▸ **Task prompt**: In the records below, which lines include "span"? Copy them.

--- START ---

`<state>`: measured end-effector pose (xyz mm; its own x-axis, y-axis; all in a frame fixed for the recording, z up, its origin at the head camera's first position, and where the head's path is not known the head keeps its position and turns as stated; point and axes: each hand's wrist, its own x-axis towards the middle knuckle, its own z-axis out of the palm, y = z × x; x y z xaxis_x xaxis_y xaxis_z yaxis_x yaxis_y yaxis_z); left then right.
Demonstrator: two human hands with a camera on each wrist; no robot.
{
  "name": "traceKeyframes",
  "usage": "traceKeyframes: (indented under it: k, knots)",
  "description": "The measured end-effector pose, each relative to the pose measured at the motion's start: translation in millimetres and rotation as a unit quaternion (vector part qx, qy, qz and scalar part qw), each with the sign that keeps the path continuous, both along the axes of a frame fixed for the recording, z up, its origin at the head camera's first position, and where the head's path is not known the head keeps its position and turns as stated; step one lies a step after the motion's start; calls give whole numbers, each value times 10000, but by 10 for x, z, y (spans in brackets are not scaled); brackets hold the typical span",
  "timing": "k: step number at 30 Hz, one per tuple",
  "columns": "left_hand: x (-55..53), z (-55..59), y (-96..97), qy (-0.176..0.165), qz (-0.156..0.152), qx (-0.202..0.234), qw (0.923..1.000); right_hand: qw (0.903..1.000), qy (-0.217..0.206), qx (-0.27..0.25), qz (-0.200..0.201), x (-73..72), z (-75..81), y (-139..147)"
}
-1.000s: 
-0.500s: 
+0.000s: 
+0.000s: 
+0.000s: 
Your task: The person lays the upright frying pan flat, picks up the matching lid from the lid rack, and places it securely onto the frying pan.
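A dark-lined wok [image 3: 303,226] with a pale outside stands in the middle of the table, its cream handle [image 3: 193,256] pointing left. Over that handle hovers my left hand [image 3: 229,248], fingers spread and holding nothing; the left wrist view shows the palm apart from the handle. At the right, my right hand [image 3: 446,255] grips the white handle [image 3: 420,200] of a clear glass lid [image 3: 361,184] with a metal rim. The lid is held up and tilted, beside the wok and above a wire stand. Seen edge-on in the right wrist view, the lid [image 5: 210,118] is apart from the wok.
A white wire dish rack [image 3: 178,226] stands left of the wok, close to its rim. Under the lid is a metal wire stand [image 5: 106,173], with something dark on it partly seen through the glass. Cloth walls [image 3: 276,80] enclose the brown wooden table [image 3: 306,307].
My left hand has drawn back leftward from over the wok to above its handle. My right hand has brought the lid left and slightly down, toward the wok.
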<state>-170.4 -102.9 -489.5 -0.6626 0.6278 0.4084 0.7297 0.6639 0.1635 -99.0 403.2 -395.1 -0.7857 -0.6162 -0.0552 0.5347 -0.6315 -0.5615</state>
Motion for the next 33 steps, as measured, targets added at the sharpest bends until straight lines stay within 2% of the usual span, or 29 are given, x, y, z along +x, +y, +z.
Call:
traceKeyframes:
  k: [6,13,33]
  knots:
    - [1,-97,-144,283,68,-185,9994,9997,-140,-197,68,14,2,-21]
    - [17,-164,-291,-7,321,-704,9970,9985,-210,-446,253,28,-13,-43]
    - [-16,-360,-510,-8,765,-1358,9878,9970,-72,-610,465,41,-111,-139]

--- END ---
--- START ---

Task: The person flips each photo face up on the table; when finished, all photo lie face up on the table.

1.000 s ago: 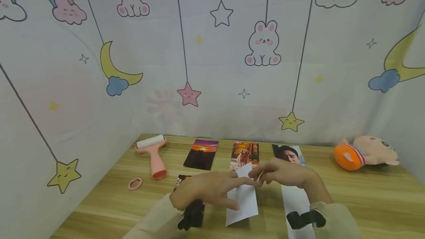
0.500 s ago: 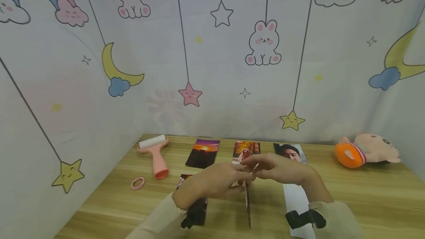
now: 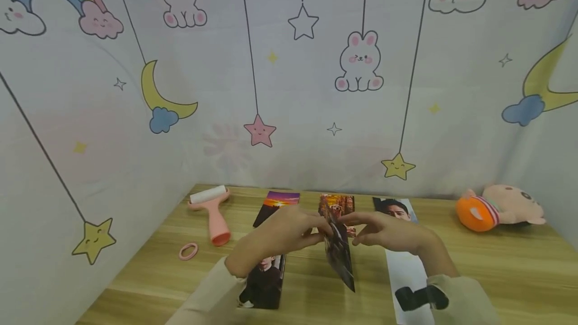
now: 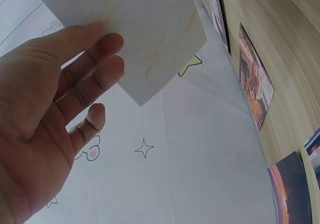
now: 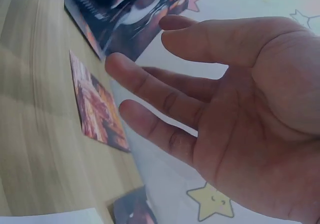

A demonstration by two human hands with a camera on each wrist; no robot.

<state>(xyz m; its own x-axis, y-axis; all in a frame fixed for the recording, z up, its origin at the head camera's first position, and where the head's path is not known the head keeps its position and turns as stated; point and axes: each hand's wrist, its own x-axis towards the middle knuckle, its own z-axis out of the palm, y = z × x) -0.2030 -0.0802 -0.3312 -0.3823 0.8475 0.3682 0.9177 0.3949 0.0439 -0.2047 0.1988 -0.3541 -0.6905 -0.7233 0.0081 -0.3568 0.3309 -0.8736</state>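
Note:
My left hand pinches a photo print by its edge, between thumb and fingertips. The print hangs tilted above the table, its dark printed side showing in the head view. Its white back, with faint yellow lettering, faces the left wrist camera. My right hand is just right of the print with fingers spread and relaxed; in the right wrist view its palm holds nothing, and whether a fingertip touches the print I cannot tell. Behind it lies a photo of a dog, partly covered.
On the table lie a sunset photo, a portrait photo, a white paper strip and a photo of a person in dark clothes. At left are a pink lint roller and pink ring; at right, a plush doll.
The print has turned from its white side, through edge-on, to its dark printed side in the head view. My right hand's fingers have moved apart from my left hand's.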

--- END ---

▸ **Written answer**:
  "description": "The measured end-effector pose, each relative to the pose measured at the motion's start: translation in millimetres and rotation as a unit quaternion (vector part qx, qy, qz and scalar part qw), each with the sign that keeps the path continuous, both along the axes of a frame fixed for the recording, z up, its origin at the head camera's first position, and where the head's path is not known the head keeps its position and turns as stated; step one lies a step after the motion's start; calls give whole numbers, each value times 10000, but by 10 for x, z, y (spans in brackets are not scaled); brackets hold the typical span",
Motion for the next 33 steps, as measured, targets added at the sharpest bends until straight lines stay within 2% of the usual span, or 29 are given, x, y, z along +x, +y, +z.

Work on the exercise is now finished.